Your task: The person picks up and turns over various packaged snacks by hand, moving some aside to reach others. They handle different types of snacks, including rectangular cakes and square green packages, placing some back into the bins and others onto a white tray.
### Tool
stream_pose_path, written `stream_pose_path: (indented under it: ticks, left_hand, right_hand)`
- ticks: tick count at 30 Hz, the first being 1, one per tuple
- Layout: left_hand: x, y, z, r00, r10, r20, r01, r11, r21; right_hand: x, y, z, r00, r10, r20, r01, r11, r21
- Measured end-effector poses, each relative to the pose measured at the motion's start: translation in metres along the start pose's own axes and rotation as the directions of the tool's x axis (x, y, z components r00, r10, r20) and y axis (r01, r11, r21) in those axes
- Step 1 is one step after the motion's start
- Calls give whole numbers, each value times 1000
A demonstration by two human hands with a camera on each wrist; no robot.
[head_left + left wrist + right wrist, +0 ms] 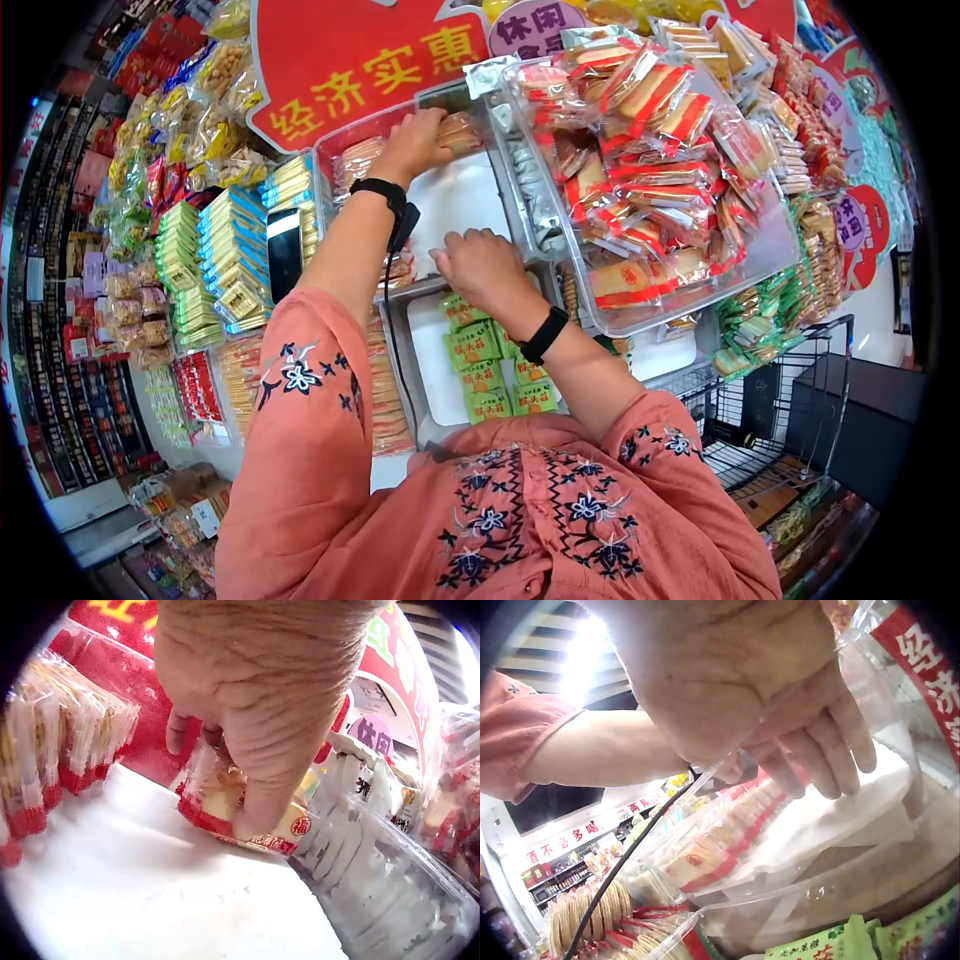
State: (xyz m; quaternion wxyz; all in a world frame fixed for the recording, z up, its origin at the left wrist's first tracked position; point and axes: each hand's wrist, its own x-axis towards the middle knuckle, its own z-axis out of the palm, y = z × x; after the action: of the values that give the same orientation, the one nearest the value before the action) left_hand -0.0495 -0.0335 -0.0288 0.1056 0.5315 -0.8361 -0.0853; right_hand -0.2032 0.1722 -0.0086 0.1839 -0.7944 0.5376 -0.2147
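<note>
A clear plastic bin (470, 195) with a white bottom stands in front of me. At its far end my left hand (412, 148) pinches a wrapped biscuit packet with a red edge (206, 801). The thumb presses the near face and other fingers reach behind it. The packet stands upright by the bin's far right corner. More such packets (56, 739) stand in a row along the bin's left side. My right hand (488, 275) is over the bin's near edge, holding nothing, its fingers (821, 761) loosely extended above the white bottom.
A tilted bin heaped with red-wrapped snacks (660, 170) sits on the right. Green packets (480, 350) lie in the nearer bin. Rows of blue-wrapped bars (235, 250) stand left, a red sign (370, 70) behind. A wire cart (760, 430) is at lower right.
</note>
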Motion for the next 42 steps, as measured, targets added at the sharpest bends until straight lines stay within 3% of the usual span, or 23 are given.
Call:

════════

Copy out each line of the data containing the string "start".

▸ **Result of the exercise**:
- Measured end-effector poses, each relative to the pose measured at the motion's start: translation in metres along the start pose's own axes and rotation as the directions of the tool's x axis (x, y, z components r00, r10, r20) and y axis (r01, r11, r21) in those axes
- Step 1 is one step after the motion's start

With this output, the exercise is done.